The "write" way to show gratitude: "your bonus will be enhanced relationships--a plus for you and for every person who receives one of your heartfelt letters."(Psychology)

AuthorSmith, Lynette M.
PositionPsychology

AT THE WEDDING rehearsal of our son, Byron, and his fiancee, Rachael, they each presented their respective parents with framed, heartfelt letters of appreciation. The letters described what they treasured about growing up in the family, the qualities they most admired about their mom and dad, and the values they had learned that they planned to bring to their own marriage. When the letters were read aloud, there was not a dry eye to be found.

In fact, my eyes still well up whenever I tell that story; my hand moves to my heart every time I think about their wonderful gesture; and, every time I read the letter, it feels just as inspiring as the first time. These letters were so much more meaningful than any purchased gift. Our letter has helped bring meaning to our lives, and gives us incentive to five long, happy lives, enjoying a close emotional bond with our son and his family.

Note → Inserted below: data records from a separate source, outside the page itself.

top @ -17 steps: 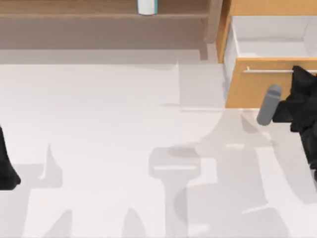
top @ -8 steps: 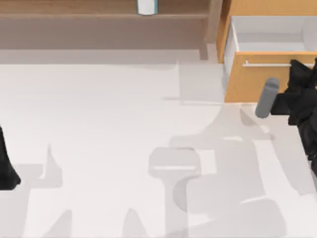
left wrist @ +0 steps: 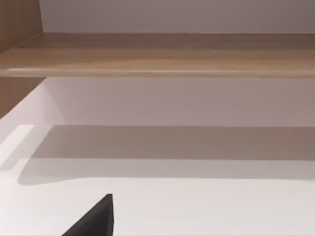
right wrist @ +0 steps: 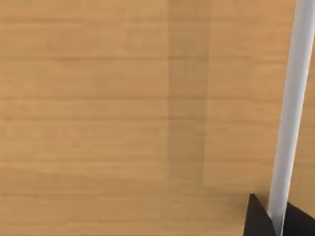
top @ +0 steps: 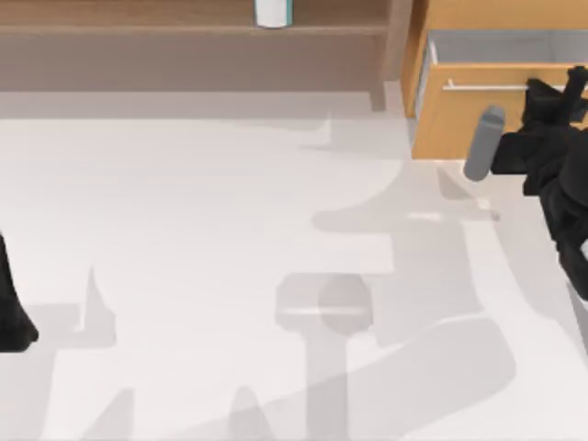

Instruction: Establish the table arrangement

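Table [top: 184, 230] surface, white and matte, spans the whole near and middle area below the camera, bare apart from grey shadows. Left gripper [top: 14, 322] sits parked at the table's left edge; its finger state cannot be told. Right gripper [top: 551, 96] is at the far right, its fingers closed around the white bar handle [right wrist: 290, 108] of the orange drawer [top: 469, 119]. Behind, a brown shelf [top: 184, 18] carries a white-and-teal container [top: 273, 13].

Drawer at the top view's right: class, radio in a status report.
Right claw at drawer handle. Drawer nearly shut. Left arm parked at table's left edge. Nothing blocking.
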Robot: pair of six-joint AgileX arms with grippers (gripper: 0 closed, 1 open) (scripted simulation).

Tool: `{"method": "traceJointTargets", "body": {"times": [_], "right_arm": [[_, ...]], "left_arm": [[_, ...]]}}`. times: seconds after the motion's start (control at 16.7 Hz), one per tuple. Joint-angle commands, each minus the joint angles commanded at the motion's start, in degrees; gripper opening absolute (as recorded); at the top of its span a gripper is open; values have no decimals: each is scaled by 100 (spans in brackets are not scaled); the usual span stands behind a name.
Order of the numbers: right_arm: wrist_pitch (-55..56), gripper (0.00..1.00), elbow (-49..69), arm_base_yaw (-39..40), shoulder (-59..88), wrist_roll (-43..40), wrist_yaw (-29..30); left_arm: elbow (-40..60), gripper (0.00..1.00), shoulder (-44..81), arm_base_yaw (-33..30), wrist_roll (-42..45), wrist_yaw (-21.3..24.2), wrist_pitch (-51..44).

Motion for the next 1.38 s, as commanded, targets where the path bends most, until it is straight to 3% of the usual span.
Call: {"method": "traceJointTargets", "body": {"times": [0.48,1.08,1.38], "right_arm": [[-202,0,285,-12,150,-9,-50],[-992,0,1781,-183,761,-6,-205],[-1064,0,1859,-211,805,2,-219]], "left_arm": [[0,100,0,0,0,0,0],[0,100,0,0,0,0,0],[0,100,0,0,0,0,0]]}}
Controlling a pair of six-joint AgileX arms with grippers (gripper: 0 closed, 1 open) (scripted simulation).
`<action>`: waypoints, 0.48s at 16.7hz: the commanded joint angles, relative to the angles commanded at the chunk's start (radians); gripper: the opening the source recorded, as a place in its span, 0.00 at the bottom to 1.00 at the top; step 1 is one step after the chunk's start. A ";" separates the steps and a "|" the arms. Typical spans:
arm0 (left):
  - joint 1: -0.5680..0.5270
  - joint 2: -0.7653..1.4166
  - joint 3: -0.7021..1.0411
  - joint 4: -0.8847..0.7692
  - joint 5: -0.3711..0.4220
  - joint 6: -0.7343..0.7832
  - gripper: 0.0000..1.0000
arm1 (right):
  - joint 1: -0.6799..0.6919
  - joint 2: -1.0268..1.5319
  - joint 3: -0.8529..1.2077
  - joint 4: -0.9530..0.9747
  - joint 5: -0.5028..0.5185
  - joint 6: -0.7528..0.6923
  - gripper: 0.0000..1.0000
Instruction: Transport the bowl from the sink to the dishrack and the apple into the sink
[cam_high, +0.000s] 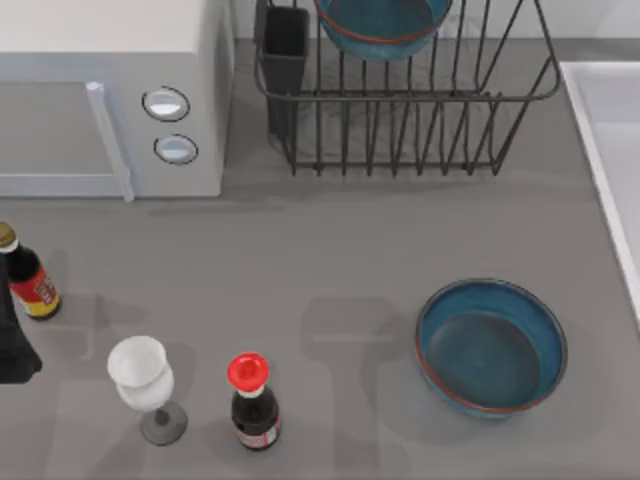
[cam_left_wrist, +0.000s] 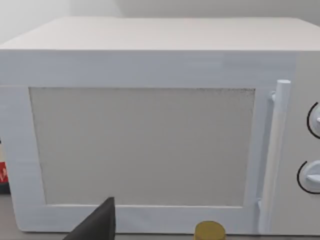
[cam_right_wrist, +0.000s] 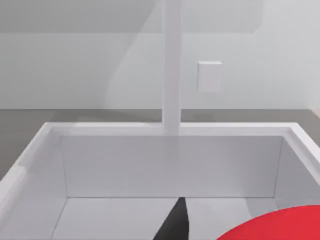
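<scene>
Grey surface, top view: dishrack (cam_high: 420, 110) at back with bowl (cam_high: 383, 22) in it; second bowl (cam_high: 492, 346) sits front right, near sink (cam_high: 600, 130) rim at right edge. Microwave (cam_high: 110, 100) back left; two bottles, glass front left.
Left wrist view: left arm parked facing microwave; jaws' state cannot tell.
Right wrist view: apple (cam_right_wrist: 280, 225) above sink basin; right jaws' state cannot tell. Likely apple step; next needs release inside walls, open room below.
</scene>
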 joint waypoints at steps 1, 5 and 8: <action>0.000 0.000 0.000 0.000 0.000 0.000 1.00 | 0.000 0.000 0.000 0.000 0.000 0.000 0.68; 0.000 0.000 0.000 0.000 0.000 0.000 1.00 | 0.000 0.000 0.000 0.000 0.000 0.000 0.98; 0.000 0.000 0.000 0.000 0.000 0.000 1.00 | 0.000 0.000 0.000 0.000 0.000 0.000 1.00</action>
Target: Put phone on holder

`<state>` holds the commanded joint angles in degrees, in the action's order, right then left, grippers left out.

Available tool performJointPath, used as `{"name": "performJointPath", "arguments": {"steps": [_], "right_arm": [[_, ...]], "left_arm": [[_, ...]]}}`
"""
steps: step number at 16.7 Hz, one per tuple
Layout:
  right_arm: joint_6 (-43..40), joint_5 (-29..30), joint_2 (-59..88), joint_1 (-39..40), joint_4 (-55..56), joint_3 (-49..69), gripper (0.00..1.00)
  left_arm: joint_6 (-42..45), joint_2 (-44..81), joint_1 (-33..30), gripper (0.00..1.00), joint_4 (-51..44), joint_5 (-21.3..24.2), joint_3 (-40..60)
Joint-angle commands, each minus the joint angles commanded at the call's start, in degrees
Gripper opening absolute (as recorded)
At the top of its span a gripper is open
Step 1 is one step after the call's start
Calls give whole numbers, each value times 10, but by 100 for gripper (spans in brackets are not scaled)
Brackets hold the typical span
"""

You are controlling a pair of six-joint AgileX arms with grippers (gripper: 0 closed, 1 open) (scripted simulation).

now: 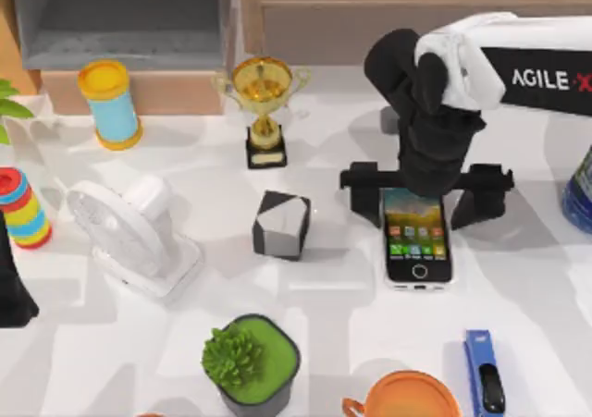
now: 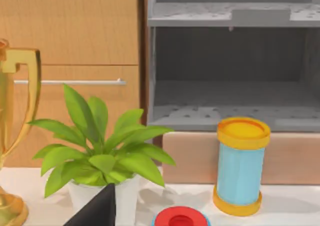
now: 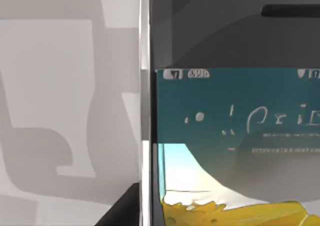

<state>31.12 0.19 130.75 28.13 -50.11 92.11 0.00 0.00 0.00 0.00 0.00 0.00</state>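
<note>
The phone [image 1: 418, 246] has a black front, a white rim and a lit screen with app icons. It sits right of the table's middle, with its home button end toward the front. Its far end reaches the black holder [image 1: 481, 195], whose arms spread to both sides behind it. My right gripper [image 1: 421, 190] hangs straight over that far end and hides where phone and holder meet. The right wrist view looks at the phone [image 3: 240, 136] from very close, showing its rim and screen. My left arm [image 1: 11, 288] is parked at the table's left edge.
A gold trophy [image 1: 264, 103] and a black-and-white cube [image 1: 281, 224] stand left of the phone. Further left are a white fan [image 1: 129, 232] and a blue can [image 1: 109, 103]. A potted plant [image 1: 252, 361], an orange cup [image 1: 407, 398] and a blue bar [image 1: 483, 371] line the front.
</note>
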Motion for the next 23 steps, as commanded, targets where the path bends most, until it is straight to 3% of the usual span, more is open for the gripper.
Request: {"name": "performJointPath", "arguments": {"steps": [8, 23], "right_arm": [[0, 0, 0, 0, 0, 0, 2], [-4, 15, -39, -2, -51, 24, 0]], "left_arm": [[0, 0, 0, 100, 0, 0, 0], [0, 0, 0, 100, 0, 0, 0]]}}
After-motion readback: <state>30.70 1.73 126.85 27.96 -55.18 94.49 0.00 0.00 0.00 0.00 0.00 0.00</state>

That set of letters inspired me to try to get people to write heartfelt letters of appreciation so they can establish, enhance, and even rebuild their relationships and thus change their world. I have written a number of these letters myself--to my son, to commemorate his upcoming fatherhood; to my soon-to-be-born granddaughter, Kaelin, to tell her how lucky she is to have such great parents; to my wonderful mentor, Eleanore Rankin, for the difference she has made in my professional life; and to my husband, Ben, for his recent retirement, to tell him how much I have appreciated him as a family man and provider.

In giving these letters, I experienced a stronger bond with my son and his family, my mentor, and my husband of 37 years. When we acknowledge others' contributions, our relationships with them deepen, and putting that acknowledgment in writing makes it possible for the person receiving your letter to feel that bond anew, every time the letter is read.

Many others have written heartfelt letters of appreciation, always to good effect. On the Heartfelt Stories page of GoodWaysToWrite.com, Larry James tells about an unforgettable letter he wrote to his mom with Alzheimer's: "About a year before she died, I wrote my mother a letter telling her how much I loved her and told her I was sorry for all the things I did when I was a little kid. Although there were times when as 1 stood before her she did not recognize me as her son, my father told me that she read the letter I wrote almost every day (as if it had just arrived) and told everyone it was from her son."